Je n’ai pas pleuré. Les larmes me sont restées dans la gorge, comme une boule froide. J’ai marché lentement dans l’appartement, comme un enquêteur. Son fauteuil était là.

 

Voici l’étagère avec ses livres sur le « succès ». Là, au mur, une photo : nous avec nos enfants adultes, souriants. Faux. Tout était faux.

 

Il avait tout prévu. Il est parti jeudi, sachant que j’étais toujours à la villa le vendredi. Trois jours d’avance. Trois jours pour vider sa vie de la nôtre.

 

 

Je me suis assis à la table et j’ai ouvert mon vieil ordinateur portable. Je me suis connecté à un compte complètement différent, celui dont je suis le seul à connaître le mot de passe.

 

Il y a 20 ans, après la naissance de Kirill, j’ai reçu un petit héritage de ma grand-mère. Dima m’a alors fait signe : « Dépense-le pour toi, pour des robes. » Et je l’ai dépensé. Mais pas pour des robes.

 

J’ai ouvert un compte de courtage. C’est devenu mon secret. Ma seconde vie. Pendant toutes ces années, j’ai tenu une comptabilité en partie double.
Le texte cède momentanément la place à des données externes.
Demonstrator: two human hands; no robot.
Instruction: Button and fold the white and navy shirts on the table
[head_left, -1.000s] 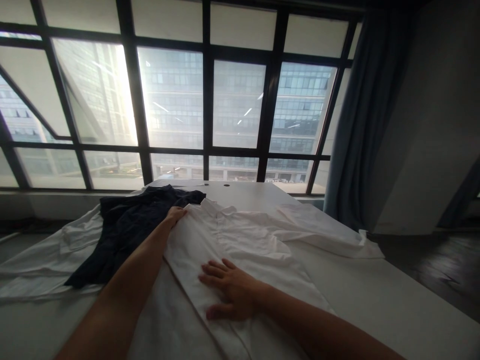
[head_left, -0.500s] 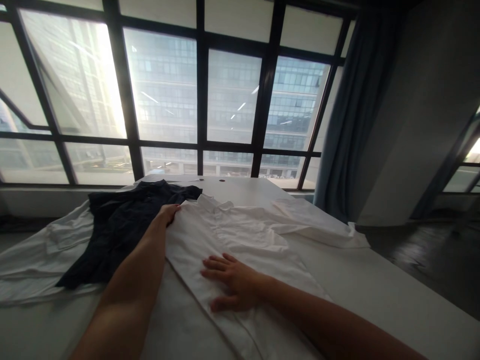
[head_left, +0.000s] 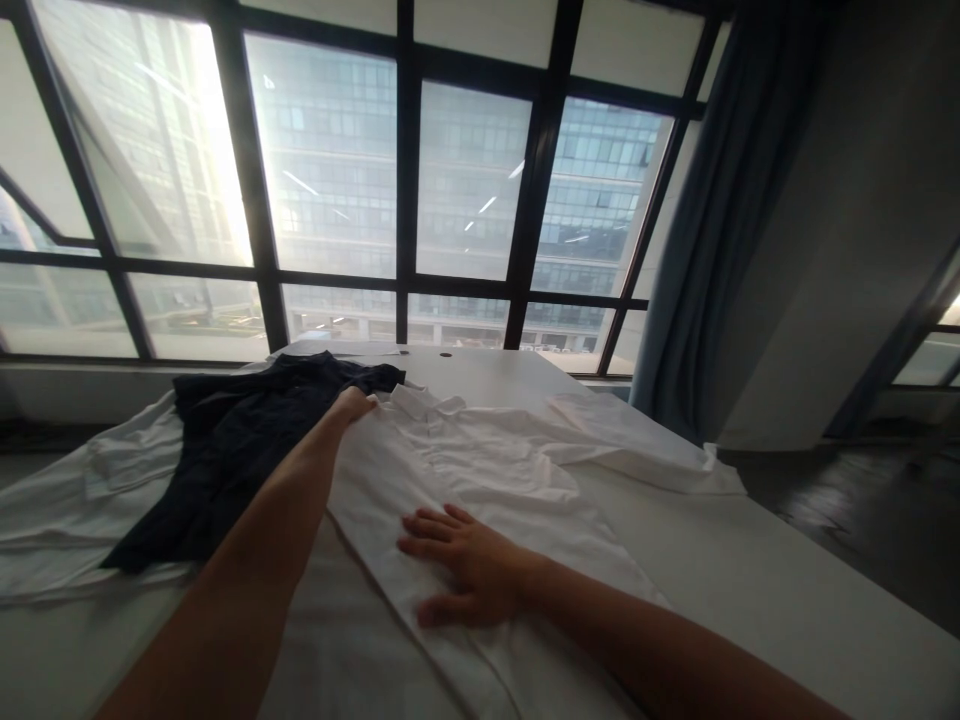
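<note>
A white collared shirt (head_left: 517,465) lies spread on the white table, its collar toward the window and one sleeve stretched to the right. My left hand (head_left: 355,403) reaches to the shirt's left shoulder near the collar, its fingers closed on the cloth edge and partly hidden. Flat on the shirt's front rests my right hand (head_left: 469,568), fingers spread, holding nothing. Left of the shirt, beside my left forearm, lies a dark navy garment (head_left: 240,440) on top of other white cloth (head_left: 135,455).
The white table (head_left: 712,560) extends to the right and back toward the black-framed window (head_left: 405,200). Two dark round spots mark its far end. A blue curtain (head_left: 701,260) hangs at the right, beside a pillar.
My left hand has shifted slightly forward and right along the shirt's shoulder, closer to the collar. My right hand stays flat in nearly the same place.
</note>
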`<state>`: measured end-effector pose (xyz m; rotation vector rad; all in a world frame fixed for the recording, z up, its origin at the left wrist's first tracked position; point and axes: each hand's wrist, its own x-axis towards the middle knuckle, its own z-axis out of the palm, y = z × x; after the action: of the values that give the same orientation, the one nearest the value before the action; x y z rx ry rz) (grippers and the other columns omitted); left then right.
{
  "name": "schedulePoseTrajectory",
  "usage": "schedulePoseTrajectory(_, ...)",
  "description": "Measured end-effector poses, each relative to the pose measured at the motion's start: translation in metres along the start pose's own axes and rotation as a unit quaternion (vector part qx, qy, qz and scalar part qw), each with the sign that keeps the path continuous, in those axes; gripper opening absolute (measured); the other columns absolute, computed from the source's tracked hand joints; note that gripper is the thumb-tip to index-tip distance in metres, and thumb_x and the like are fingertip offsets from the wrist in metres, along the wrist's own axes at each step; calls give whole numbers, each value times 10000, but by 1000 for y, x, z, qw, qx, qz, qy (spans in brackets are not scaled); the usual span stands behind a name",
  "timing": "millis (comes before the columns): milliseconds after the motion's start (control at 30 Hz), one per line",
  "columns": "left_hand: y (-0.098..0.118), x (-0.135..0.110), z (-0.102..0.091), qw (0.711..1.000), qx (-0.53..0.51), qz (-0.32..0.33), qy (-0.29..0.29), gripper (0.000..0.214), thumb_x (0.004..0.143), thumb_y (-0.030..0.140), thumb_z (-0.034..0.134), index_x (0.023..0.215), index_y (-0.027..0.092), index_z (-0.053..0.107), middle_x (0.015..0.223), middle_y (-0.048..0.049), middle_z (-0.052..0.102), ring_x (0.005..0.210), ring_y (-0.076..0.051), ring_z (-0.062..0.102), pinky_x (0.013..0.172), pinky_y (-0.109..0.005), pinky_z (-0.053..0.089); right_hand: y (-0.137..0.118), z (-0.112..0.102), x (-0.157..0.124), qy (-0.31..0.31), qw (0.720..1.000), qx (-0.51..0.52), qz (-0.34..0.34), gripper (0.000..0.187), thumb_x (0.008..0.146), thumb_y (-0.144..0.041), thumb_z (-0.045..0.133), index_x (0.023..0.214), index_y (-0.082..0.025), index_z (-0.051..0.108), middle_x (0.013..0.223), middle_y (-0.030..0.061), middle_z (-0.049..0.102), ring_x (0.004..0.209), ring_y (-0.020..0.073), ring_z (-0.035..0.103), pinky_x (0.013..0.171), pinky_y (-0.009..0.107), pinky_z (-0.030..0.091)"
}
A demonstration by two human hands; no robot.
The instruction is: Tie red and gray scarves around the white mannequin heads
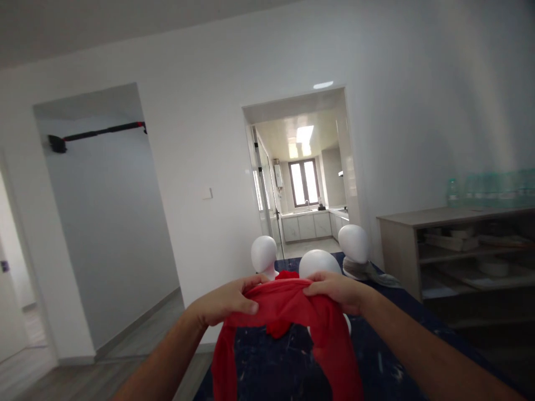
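Observation:
My left hand [228,303] and my right hand [338,289] are both closed on a red cloth [288,309], holding it stretched between them above a dark blue table [376,345]. The cloth's ends hang down on both sides. Just behind the cloth stands a white mannequin head [316,263], partly hidden by my right hand. Two more white mannequin heads stand further back, one on the left [263,255] and one on the right [354,243], the right one with a grey cloth [371,273] around its base.
A grey shelf unit [460,250] with plates and clutter stands at the right, with blurred bottles on top. A doorway [305,184] ahead opens into a kitchen. A second opening at the left has a black-and-red bar [96,133] across its top.

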<state>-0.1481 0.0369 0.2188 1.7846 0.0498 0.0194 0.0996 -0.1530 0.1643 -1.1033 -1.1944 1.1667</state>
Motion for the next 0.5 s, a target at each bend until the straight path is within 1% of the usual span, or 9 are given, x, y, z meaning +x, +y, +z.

Les petites sommes provenant des cours – Dima pensait que je les donnais « pour l’âme » –, l’argent économisé en faisant les courses, tout y passait.

 

La correspondance du courtier est arrivée dans une boîte aux lettres, pour l’accès en ligne j’avais un email séparé, inconnu de tous.

 

Une fois par an, je remplissais une déclaration d’impôts séparée en tant qu’indépendant. Dima riait.

 

« Alya, toi ? Une femme d’affaires ? Ta place est chez toi, confortablement installée. Je gagnerai de l’argent. »

 

Et il gagnait vraiment de l’argent. Pas mal, mais toujours – à peine assez. Je me taisais. J’achetais discrètement des actions, je lisais des analyses le soir, je réinvestissais des dividendes.

 

Le portefeuille s’est chargé à l’écran. Les chiffres brillaient calmement et avec assurance en vert. J’ai regardé le montant à sept chiffres et le billet pathétique de mon mari.

 

Il pensait qu’en me prenant tout, il me détruirait. Mais il avait oublié une chose. Il ignorait que toutes ces années, j’avais construit ma propre arche de Noé. Et lorsque son déluge m’a submergé, j’ai réalisé que j’étais sur le pont d’un immense paquebot.

 

J’ai souri. Pour la première fois ce matin.